### Goal of the exercise
From start to end of the material below, restate each line exactly.

### Data segment
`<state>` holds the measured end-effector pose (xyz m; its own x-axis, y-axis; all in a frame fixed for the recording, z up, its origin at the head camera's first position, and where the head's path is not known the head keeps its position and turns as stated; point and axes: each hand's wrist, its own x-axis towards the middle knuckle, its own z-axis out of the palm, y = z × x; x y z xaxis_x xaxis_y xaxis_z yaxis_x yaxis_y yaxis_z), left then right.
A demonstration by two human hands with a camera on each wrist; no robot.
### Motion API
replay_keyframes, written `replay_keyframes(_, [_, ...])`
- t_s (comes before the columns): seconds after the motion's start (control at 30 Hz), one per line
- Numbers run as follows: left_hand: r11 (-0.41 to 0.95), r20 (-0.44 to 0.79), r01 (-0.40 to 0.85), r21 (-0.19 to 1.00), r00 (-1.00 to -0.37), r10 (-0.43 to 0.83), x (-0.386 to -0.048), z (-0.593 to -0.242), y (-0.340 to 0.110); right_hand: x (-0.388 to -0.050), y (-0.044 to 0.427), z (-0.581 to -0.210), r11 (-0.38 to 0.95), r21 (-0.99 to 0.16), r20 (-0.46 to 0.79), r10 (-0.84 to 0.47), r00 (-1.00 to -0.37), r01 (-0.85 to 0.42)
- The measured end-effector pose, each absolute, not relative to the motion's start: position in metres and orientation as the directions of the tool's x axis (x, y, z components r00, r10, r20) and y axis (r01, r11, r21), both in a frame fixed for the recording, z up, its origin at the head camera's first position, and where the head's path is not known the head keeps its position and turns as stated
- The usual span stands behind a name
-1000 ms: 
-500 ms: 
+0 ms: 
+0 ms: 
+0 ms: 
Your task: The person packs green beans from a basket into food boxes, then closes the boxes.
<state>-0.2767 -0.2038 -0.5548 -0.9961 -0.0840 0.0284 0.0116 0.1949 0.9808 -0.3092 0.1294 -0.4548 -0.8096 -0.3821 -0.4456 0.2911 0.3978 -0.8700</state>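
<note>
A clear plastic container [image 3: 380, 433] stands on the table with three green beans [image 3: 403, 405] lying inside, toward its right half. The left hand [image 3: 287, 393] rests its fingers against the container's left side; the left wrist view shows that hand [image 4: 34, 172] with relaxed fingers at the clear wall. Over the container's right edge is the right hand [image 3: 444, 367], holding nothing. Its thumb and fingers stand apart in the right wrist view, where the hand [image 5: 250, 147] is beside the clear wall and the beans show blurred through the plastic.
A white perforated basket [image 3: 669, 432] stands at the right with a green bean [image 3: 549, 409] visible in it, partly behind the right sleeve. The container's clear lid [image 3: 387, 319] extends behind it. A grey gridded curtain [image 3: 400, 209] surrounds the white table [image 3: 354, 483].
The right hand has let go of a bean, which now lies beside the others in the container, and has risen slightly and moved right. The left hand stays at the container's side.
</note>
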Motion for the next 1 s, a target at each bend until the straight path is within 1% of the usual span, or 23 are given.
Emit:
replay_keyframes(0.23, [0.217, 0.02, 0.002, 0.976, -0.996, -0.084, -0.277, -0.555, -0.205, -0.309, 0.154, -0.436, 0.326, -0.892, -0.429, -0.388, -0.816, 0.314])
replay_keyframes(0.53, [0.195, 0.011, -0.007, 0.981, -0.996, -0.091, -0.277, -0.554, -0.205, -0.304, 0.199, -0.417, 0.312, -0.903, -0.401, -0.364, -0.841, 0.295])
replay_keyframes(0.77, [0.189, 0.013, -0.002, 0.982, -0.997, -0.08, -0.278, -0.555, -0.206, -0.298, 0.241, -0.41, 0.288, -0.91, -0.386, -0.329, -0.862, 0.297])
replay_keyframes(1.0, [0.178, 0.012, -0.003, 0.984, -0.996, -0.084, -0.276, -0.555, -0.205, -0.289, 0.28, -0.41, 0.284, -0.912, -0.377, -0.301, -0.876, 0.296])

### Task result
`<state>` holds the measured end-effector pose (xyz m; its own x-axis, y-axis; all in a frame fixed for the recording, z up, its origin at the head camera's first position, and where the head's path is not known the head keeps its position and turns as stated; point and axes: each hand's wrist, its own x-axis towards the middle knuckle, its own z-axis out of the palm, y = z × x; x y z xaxis_x xaxis_y xaxis_z yaxis_x yaxis_y yaxis_z), left then right.
A demonstration by two human hands with a camera on each wrist; no robot.
### Motion API
replay_keyframes, written `replay_keyframes(_, [_, ...])`
- t_s (comes before the columns): seconds after the motion's start (control at 30 Hz), one per line
- Numbers run as follows: left_hand: r11 (-0.41 to 0.95), r20 (-0.44 to 0.79), r01 (-0.40 to 0.85), r21 (-0.19 to 1.00), r00 (-1.00 to -0.37), r10 (-0.43 to 0.83), x (-0.386 to -0.048), z (-0.593 to -0.242), y (-0.340 to 0.110); right_hand: x (-0.388 to -0.050), y (-0.044 to 0.427), z (-0.581 to -0.210), r11 (-0.38 to 0.95), r21 (-0.99 to 0.16), r20 (-0.46 to 0.79), r10 (-0.84 to 0.47), r00 (-1.00 to -0.37), r01 (-0.85 to 0.42)
- The measured end-effector pose, each absolute, not relative to the motion's start: position in metres and orientation as the directions of the tool's x axis (x, y, z components r00, r10, r20) and y axis (r01, r11, r21), both in a frame fixed for the recording, z up, its origin at the head camera's first position, and where the head's path is not known the head keeps its position and turns as stated
- The usual span stands behind a name
-1000 ms: 
-500 ms: 
+0 ms: 
+0 ms: 
+0 ms: 
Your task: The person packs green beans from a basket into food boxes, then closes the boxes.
<state>-0.2767 -0.2038 -0.5548 -0.9961 -0.0840 0.0284 0.0116 0.1949 0.9808 -0.3092 0.1294 -0.4548 -0.8096 -0.3821 -0.4456 0.2911 0.3978 -0.8700</state>
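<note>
A clear plastic container [image 3: 380, 433] stands on the table with three green beans [image 3: 403, 405] lying inside, toward its right half. The left hand [image 3: 287, 393] rests its fingers against the container's left side; the left wrist view shows that hand [image 4: 34, 172] with relaxed fingers at the clear wall. Over the container's right edge is the right hand [image 3: 444, 367], holding nothing. Its thumb and fingers stand apart in the right wrist view, where the hand [image 5: 250, 147] is beside the clear wall and the beans show blurred through the plastic.
A white perforated basket [image 3: 669, 432] stands at the right with a green bean [image 3: 549, 409] visible in it, partly behind the right sleeve. The container's clear lid [image 3: 387, 319] extends behind it. A grey gridded curtain [image 3: 400, 209] surrounds the white table [image 3: 354, 483].
The right hand has let go of a bean, which now lies beside the others in the container, and has risen slightly and moved right. The left hand stays at the container's side.
</note>
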Motion for the next 1 s, a target at each bend until the straight path is within 1% of the usual span, or 23 are given.
Emit:
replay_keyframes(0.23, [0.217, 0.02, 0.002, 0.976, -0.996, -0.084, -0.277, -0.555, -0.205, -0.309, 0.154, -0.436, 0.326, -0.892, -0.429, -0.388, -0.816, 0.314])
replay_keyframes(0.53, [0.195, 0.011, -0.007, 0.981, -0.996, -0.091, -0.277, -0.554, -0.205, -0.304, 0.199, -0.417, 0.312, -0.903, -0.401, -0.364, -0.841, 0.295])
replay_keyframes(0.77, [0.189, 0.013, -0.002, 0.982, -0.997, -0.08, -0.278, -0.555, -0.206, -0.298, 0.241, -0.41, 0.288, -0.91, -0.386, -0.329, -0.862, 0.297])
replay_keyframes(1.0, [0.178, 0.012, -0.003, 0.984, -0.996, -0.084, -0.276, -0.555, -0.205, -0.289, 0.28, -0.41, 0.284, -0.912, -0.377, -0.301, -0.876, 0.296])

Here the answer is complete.